Despite the cluster’s size, NGC 4696 still manages to stand out from its companions — it is the cluster’s brightest member, known for obvious reasons as the Brightest Cluster Galaxy . This puts it in the same category as some of the biggest and brightest galaxies known in the Universe.

Even if NGC 4696 keeps impressive company, it has a further distinction: the galaxy’s unique structure. Previous observations have revealed curling filaments that stretch out from its main body and carve out a cosmic question mark in the sky (heic1013), the dark tendrils encircling a brightly glowing centre.

An international team of scientists, led by astronomers from the University of Cambridge, UK, have now used new observations from the NASA/ESA Hubble Space Telescope to explore this thread-like structure in more detail. They found that each of the dusty filaments has a width of about 200 light-years, and a density some 10 times greater than the surrounding gas. These filaments knit together and spiral inwards towards the centre of NGC 4696, connecting the galaxy’s constituent gas to its core.

In fact, it seems that the galaxy’s core is actually responsible for the shape and positioning of the filaments themselves. At the centre of NGC 4696 lurks an active supermassive black hole. This floods the galaxy’s inner regions with energy, heating the gas there and sending streams of heated material outwards.

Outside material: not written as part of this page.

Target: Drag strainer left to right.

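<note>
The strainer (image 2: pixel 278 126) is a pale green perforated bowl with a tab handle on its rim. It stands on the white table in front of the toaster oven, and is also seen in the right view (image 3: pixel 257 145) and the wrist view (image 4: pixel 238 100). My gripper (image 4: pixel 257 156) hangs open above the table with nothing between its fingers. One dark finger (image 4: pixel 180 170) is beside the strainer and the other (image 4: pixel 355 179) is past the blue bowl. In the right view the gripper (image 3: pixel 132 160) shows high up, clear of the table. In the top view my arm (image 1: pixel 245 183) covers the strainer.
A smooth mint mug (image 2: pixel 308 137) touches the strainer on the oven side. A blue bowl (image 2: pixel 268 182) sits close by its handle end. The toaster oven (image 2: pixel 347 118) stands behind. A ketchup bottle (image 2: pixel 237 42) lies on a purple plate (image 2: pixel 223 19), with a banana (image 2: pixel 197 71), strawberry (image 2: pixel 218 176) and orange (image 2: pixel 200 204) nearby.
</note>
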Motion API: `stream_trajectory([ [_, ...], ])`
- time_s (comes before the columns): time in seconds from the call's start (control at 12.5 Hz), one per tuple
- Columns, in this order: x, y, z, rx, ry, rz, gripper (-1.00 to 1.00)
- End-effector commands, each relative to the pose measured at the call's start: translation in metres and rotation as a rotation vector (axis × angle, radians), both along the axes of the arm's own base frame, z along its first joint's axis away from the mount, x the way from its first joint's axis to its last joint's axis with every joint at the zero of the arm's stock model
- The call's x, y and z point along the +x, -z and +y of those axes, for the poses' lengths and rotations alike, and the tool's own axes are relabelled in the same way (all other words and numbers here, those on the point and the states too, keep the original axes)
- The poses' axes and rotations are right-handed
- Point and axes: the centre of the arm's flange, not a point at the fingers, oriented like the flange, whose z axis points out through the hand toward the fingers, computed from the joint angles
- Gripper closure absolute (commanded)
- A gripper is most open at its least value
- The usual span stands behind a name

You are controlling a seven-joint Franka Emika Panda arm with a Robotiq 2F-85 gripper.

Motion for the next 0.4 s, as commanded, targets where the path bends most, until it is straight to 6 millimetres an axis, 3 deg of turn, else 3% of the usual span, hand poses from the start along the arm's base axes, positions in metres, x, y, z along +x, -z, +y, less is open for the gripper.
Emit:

It appears that these hot streams of gas bubble outwards, dragging the filamentary material with them as they go. The galaxy’s magnetic field is also swept out with this bubbling motion, constraining and sculpting the material within the filaments.

At the very centre of the galaxy, the filaments loop and curl inwards in an intriguing spiral shape, swirling around the supermassive black hole at such a distance that they are dragged into and eventually consumed by the black hole itself.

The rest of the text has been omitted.